The data must be transcribed exactly, with no line missing.
(Recorded information begins)
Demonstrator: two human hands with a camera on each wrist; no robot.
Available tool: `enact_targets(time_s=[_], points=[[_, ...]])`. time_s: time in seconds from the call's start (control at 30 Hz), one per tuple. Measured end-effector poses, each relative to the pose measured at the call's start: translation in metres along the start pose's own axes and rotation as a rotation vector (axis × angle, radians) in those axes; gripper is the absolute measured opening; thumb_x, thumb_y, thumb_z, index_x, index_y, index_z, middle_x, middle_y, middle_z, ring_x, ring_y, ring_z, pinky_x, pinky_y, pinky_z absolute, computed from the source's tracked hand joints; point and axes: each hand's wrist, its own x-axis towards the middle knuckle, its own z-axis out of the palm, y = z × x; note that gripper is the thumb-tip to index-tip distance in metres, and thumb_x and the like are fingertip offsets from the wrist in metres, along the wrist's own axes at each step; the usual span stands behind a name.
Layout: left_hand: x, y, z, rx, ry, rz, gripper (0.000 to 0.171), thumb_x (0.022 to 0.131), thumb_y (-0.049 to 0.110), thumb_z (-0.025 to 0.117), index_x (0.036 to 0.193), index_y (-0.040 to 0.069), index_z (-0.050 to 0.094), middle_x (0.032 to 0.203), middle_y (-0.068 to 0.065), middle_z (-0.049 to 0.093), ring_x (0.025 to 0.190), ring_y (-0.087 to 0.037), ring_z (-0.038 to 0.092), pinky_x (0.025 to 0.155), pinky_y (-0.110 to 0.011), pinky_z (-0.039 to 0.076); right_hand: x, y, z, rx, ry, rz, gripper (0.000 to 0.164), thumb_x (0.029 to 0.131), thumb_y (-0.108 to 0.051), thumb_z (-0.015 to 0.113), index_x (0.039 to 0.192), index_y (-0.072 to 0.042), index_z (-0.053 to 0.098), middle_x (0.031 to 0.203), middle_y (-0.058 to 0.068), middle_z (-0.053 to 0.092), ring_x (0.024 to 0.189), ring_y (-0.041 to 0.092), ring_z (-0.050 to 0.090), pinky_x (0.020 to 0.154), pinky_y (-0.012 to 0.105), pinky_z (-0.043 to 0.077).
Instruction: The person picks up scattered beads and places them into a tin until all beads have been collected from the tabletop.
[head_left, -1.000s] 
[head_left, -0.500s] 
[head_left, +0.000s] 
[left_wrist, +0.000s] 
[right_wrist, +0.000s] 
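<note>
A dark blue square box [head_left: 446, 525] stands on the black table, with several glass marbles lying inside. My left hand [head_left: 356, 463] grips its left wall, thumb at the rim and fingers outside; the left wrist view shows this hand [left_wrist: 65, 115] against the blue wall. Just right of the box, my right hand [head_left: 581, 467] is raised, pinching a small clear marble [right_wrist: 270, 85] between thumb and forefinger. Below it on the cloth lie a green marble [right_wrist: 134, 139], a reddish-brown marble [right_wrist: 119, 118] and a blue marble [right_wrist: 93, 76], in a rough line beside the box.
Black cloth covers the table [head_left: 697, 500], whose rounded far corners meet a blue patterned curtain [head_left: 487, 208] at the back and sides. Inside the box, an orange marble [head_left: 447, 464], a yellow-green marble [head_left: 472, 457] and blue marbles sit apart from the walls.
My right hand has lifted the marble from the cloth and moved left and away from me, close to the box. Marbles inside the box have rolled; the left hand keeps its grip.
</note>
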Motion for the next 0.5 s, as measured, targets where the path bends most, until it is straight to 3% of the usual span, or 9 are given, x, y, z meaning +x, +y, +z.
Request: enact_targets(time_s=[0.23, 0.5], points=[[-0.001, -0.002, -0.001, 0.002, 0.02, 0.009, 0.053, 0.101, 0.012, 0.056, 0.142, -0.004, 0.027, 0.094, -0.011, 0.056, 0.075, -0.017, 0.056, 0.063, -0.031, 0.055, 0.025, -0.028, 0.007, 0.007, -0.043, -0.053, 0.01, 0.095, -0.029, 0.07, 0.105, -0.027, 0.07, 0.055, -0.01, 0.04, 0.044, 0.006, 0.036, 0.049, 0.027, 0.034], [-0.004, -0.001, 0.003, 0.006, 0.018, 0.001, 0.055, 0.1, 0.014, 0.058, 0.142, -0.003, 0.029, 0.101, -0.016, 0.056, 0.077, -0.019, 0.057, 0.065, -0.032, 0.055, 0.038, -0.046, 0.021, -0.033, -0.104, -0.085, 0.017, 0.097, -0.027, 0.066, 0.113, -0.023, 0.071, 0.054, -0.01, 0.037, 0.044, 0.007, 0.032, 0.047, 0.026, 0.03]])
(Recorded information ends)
Result:
Demonstrator: two human hands with a camera on each wrist; no robot.
Available tool: `enact_targets(time_s=[_], points=[[_, ...]])`. time_s: time in seconds from the call's start (control at 30 Hz), one per tuple. Measured end-effector poses, each relative to the pose measured at the call's start: translation in metres along the start pose's own axes and rotation as a rotation vector (axis × angle, radians) in those axes; gripper is the absolute measured opening; thumb_x, thumb_y, thumb_z, index_x, index_y, index_z, middle_x, middle_y, middle_z, ring_x, ring_y, ring_z, pinky_x, pinky_y, pinky_z absolute, computed from the source's tracked hand joints; point and axes: each hand's wrist, its own x-axis towards the middle knuckle, its own z-axis out of the palm, y = z × x; note that gripper is the thumb-tip to index-tip distance in metres, and thumb_x and the like are fingertip offsets from the wrist in metres, along the wrist's own axes at each step; the usual span stands behind a name.
Layout: left_hand: x, y, z, rx, ry, rz, gripper (0.000 to 0.171), thumb_x (0.022 to 0.131), thumb_y (-0.049 to 0.110), thumb_z (-0.025 to 0.117), index_x (0.036 to 0.193), index_y (-0.040 to 0.069), index_z (-0.050 to 0.094), middle_x (0.032 to 0.203), middle_y (-0.068 to 0.065), middle_z (-0.049 to 0.093), ring_x (0.025 to 0.190), ring_y (-0.087 to 0.037), ring_z (-0.038 to 0.092), pinky_x (0.025 to 0.155), pinky_y (-0.110 to 0.011), pinky_z (-0.039 to 0.076); right_hand: x, y, z, rx, ry, rz, gripper (0.000 to 0.164), thumb_x (0.029 to 0.131), thumb_y (-0.108 to 0.051), thumb_z (-0.015 to 0.113), index_x (0.039 to 0.192), index_y (-0.072 to 0.042), index_z (-0.053 to 0.098), middle_x (0.031 to 0.203), middle_y (-0.058 to 0.068), middle_z (-0.053 to 0.092), ring_x (0.024 to 0.189), ring_y (-0.041 to 0.092), ring_z (-0.050 to 0.090), pinky_x (0.020 to 0.154), pinky_y (-0.012 to 0.105), pinky_z (-0.043 to 0.077).
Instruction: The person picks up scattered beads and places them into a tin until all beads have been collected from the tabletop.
[head_left, -1.000s] 
[head_left, -0.500s] 
[head_left, +0.000s] 
[left_wrist, +0.000s] 
[right_wrist, +0.000s] 
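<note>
A dark blue square box [head_left: 446, 525] stands on the black table, with several glass marbles lying inside. My left hand [head_left: 356, 463] grips its left wall, thumb at the rim and fingers outside; the left wrist view shows this hand [left_wrist: 65, 115] against the blue wall. Just right of the box, my right hand [head_left: 581, 467] is raised, pinching a small clear marble [right_wrist: 270, 85] between thumb and forefinger. Below it on the cloth lie a green marble [right_wrist: 134, 139], a reddish-brown marble [right_wrist: 119, 118] and a blue marble [right_wrist: 93, 76], in a rough line beside the box.
Black cloth covers the table [head_left: 697, 500], whose rounded far corners meet a blue patterned curtain [head_left: 487, 208] at the back and sides. Inside the box, an orange marble [head_left: 447, 464], a yellow-green marble [head_left: 472, 457] and blue marbles sit apart from the walls.
My right hand has lifted the marble from the cloth and moved left and away from me, close to the box. Marbles inside the box have rolled; the left hand keeps its grip.
</note>
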Motion for the next 0.5 s, as measured, targets where the path bends most, until it is straight to 3% of the usual span, or 9 are given, x, y, z meaning +x, +y, +z.
Request: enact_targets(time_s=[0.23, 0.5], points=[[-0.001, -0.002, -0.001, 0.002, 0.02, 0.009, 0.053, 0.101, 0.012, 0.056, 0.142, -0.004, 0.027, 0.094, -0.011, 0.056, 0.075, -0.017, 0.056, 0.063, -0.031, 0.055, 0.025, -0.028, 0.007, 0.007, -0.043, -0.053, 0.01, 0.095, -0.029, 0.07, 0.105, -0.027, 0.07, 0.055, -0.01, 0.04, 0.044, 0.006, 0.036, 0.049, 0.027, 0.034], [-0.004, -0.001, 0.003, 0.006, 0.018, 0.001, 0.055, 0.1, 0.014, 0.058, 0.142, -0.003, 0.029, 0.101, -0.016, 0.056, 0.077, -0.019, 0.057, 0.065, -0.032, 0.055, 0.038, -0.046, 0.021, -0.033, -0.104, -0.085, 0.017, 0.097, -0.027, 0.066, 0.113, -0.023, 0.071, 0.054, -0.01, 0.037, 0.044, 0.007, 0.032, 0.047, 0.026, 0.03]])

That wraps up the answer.